• _Problem requirements_: As the answer, set down the lines below from the one containing "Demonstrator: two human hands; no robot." through the one containing "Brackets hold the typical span", exactly and inclusively, and no others.

• _Source material_:
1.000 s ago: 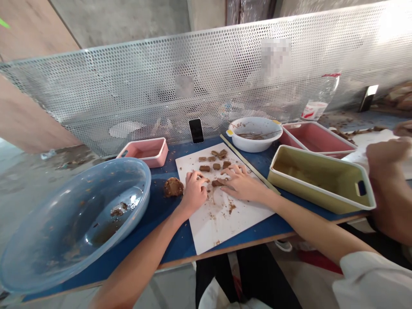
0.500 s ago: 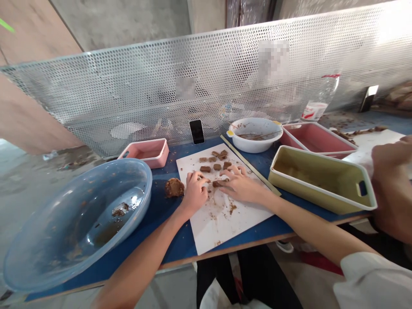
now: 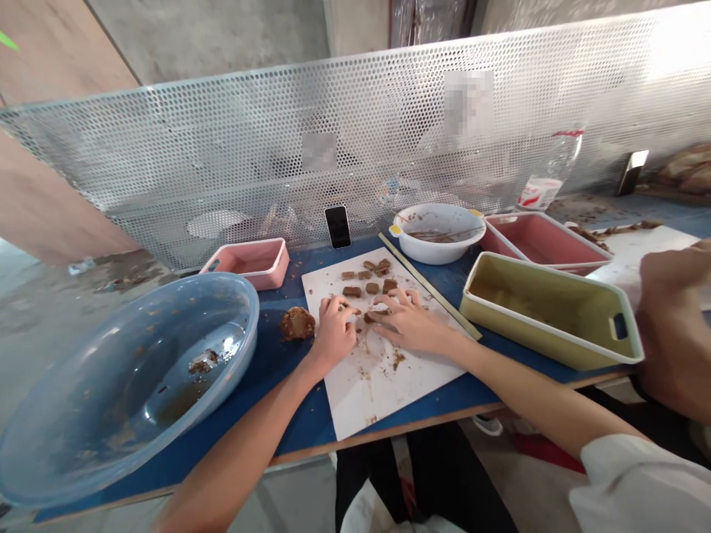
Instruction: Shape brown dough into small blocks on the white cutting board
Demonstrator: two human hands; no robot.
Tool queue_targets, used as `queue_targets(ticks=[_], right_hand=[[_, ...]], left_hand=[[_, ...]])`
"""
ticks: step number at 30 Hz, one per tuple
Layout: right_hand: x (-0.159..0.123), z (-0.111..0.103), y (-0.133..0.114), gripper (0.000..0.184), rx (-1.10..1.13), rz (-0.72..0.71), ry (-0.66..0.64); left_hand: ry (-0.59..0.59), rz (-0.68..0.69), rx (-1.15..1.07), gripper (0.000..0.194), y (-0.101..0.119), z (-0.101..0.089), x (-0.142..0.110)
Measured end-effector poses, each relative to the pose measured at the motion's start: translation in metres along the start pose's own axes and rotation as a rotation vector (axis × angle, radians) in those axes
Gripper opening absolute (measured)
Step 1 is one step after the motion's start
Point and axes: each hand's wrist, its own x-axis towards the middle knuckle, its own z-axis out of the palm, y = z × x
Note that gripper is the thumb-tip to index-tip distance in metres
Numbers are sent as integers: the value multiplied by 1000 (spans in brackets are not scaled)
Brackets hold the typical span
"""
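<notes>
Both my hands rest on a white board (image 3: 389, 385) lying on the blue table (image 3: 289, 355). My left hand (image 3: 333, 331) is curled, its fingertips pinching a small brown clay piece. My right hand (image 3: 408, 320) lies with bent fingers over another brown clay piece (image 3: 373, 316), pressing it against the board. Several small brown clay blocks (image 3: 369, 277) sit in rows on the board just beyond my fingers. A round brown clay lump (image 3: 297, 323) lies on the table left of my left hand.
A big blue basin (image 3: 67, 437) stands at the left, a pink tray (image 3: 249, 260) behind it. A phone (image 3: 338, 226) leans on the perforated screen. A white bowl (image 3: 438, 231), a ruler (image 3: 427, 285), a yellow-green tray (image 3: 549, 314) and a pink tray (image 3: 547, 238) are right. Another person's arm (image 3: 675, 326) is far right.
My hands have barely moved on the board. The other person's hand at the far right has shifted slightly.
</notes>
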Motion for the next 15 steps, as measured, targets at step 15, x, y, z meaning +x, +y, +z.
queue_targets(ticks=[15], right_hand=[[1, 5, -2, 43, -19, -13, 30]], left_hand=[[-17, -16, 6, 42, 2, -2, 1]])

• _Reply to the task_:
Demonstrator: two human hands; no robot.
Tool queue_targets, used as `queue_targets(ticks=[_], right_hand=[[_, ...]], left_hand=[[_, ...]])`
"""
ticks: step number at 30 Hz, one per tuple
Layout: right_hand: x (-0.159..0.123), z (-0.111..0.103), y (-0.133..0.114), gripper (0.000..0.184), rx (-1.10..1.13), rz (-0.72..0.71), ry (-0.66..0.64); left_hand: ry (-0.59..0.59), rz (-0.68..0.69), rx (-1.15..1.07), gripper (0.000..0.194), y (-0.101..0.119), z (-0.101..0.089), x (-0.142..0.110)
Measured end-effector poses, each relative to the pose measured at the motion's start: translation in metres along the start pose's own axes and rotation as a rotation vector (axis × angle, radians) in those axes
Gripper opening absolute (measured)
Step 1 is one step after the motion's start
Point and axes: each hand's wrist, its own x-axis towards the middle knuckle, its own z-axis out of the palm, y = z × x
Note that gripper is the thumb-tip to index-tip distance in metres
Numbers are sent as integers: the value multiplied by 1000 (spans in brackets are not scaled)
Brackets hold the typical span

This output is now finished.